*EXERCISE DESCRIPTION*:
Output the listing exactly as written, apart from its pictures.

--- DATA BELOW ---

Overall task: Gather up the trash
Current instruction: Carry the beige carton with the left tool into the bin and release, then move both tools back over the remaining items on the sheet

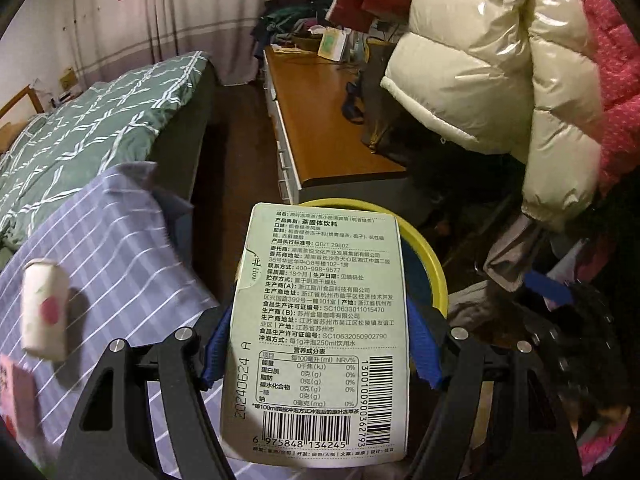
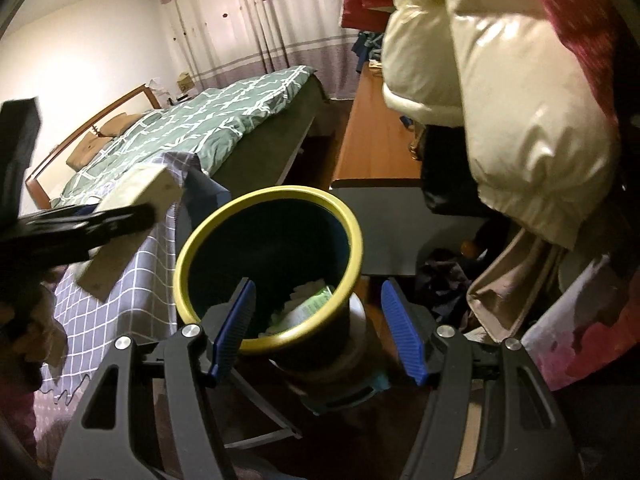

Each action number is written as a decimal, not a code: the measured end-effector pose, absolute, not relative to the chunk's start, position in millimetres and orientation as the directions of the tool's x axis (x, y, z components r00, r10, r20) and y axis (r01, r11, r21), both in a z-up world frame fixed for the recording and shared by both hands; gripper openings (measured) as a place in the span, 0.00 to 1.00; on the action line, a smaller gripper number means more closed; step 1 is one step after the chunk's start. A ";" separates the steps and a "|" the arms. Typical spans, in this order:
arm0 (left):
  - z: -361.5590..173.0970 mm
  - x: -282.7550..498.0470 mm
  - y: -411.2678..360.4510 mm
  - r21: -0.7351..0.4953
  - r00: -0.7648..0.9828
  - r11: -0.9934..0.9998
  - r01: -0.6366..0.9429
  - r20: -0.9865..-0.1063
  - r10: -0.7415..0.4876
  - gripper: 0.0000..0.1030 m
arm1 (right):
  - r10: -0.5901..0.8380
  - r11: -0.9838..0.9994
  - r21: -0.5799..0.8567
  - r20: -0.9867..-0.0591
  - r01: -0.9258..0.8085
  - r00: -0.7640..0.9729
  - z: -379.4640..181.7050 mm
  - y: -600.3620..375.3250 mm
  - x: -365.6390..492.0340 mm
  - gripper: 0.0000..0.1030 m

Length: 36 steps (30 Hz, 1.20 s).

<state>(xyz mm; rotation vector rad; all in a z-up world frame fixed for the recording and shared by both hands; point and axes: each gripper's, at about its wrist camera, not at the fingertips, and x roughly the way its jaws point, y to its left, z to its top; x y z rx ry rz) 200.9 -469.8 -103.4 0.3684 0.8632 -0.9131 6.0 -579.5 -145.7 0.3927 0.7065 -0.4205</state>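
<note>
The left gripper [image 1: 320, 344] has its 2 blue pads [image 1: 218, 354] closed against the long sides of a pale green tea box [image 1: 320, 332], which stands upright between them with its printed back and barcodes facing the camera. In the right wrist view the same box [image 2: 128, 216] shows blurred at the left, clamped in the dark jaws and held near the bin's left rim, over the edge of the checked cloth.

The right gripper [image 2: 316, 330] stands partly open, with nothing pressed between its 2 blue fingers [image 2: 236, 328]. Between and beyond them lies the mouth of a dark waste bin with a yellow rim [image 2: 200, 240]; crumpled paper and a green packet [image 2: 308, 304] lie inside.

From the left wrist the bin's yellow rim [image 1: 434, 264] peeks out behind the box. To the left, on a purple checked cloth [image 1: 120, 240], lies a small white can with a pink spot [image 1: 43, 308], well apart from the box. Beyond are a bed with a green patterned quilt [image 1: 88, 128], a long wooden bench [image 1: 320, 120] and a cream puffer jacket [image 1: 480, 80] hanging at the right.
</note>
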 end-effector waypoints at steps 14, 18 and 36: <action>-76.6 205.8 -448.9 -0.086 0.431 0.672 0.736 -0.705 -0.563 0.93 | -0.209 0.841 0.224 -0.705 0.493 0.678 -153.8 -580.1 6.0 0.61; -55.4 196.9 -393.4 -0.098 0.488 0.715 0.693 -0.666 -0.564 0.95 | -0.192 0.850 0.226 -0.709 0.476 0.679 -154.3 -571.8 11.5 0.62; -33.4 180.3 -100.1 -0.079 0.782 0.938 0.337 -0.532 -0.326 0.95 | -0.073 0.947 0.163 -0.727 0.276 0.683 -140.3 -461.5 80.0 0.64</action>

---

*RESULT OF THE TASK*:
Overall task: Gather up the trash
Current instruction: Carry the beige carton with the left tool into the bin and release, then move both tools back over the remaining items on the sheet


Each action number is written as a decimal, not a code: the measured end-effector pose, absolute, not relative to the chunk's start, position in millimetres and orientation as the directions of the tool's x axis (x, y, z components r00, r10, r20) and y axis (r01, r11, r21), both in a z-up world frame fixed for the recording and shared by both hands; gripper openings (measured) as a place in the span, 0.00 to 1.00; on the action line, a smaller gripper number means more closed; step 1 is one step after the chunk's start. A ";" separates the steps and a "|" the arms. Typical spans, in this order:
arm0 (left):
  - z: -361.5590..173.0970 mm
  - x: -282.7550..498.0470 mm
  - y: -411.2678..360.4510 mm
  - r21: -0.7351..0.4953
  - r00: -0.7648..0.9828
  - r11: -0.9934..0.9998
  - r01: -0.6366..0.9429
  - r20: -0.9865..-0.1063
  - r10: -0.7415..0.4876
  - gripper: 0.0000..0.1030 m
arm1 (right):
  - r10: -0.5901..0.8380
  - r11: -0.9838..0.9994
  - r21: -0.5799..0.8567
  - r20: -0.9867..-0.0591
  - r01: -0.9258..0.8085
  - r00: -0.7640..0.9729
  - z: -379.4640..181.7050 mm
  - y: -600.3620..375.3250 mm
  - x: -365.6390..492.0340 mm
  - gripper: 0.0000..0.1030 m

Length: 36 steps (30 Hz, 1.20 s).

<state>(xyz mm; rotation vector rad; all in a z-up world frame fixed for the recording and shared by both hands; point and axes: each gripper's, at about its wrist camera, not at the fingertips, and x roughly the way its jaws point, y to its left, z to its top; x y z rx ry rz) 200.9 -469.8 -103.4 0.3684 0.8632 -0.9131 6.0 -579.5 -145.7 0.3927 0.7065 -0.4205</state>
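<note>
The left gripper [image 1: 320, 344] has its 2 blue pads [image 1: 218, 354] closed against the long sides of a pale green tea box [image 1: 320, 332], which stands upright between them with its printed back and barcodes facing the camera. In the right wrist view the same box [image 2: 128, 216] shows blurred at the left, clamped in the dark jaws and held near the bin's left rim, over the edge of the checked cloth.

The right gripper [image 2: 316, 330] stands partly open, with nothing pressed between its 2 blue fingers [image 2: 236, 328]. Between and beyond them lies the mouth of a dark waste bin with a yellow rim [image 2: 200, 240]; crumpled paper and a green packet [image 2: 308, 304] lie inside.

From the left wrist the bin's yellow rim [image 1: 434, 264] peeks out behind the box. To the left, on a purple checked cloth [image 1: 120, 240], lies a small white can with a pink spot [image 1: 43, 308], well apart from the box. Beyond are a bed with a green patterned quilt [image 1: 88, 128], a long wooden bench [image 1: 320, 120] and a cream puffer jacket [image 1: 480, 80] hanging at the right.
</note>
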 end-effector waypoints at steps 14, 18 and 36: <action>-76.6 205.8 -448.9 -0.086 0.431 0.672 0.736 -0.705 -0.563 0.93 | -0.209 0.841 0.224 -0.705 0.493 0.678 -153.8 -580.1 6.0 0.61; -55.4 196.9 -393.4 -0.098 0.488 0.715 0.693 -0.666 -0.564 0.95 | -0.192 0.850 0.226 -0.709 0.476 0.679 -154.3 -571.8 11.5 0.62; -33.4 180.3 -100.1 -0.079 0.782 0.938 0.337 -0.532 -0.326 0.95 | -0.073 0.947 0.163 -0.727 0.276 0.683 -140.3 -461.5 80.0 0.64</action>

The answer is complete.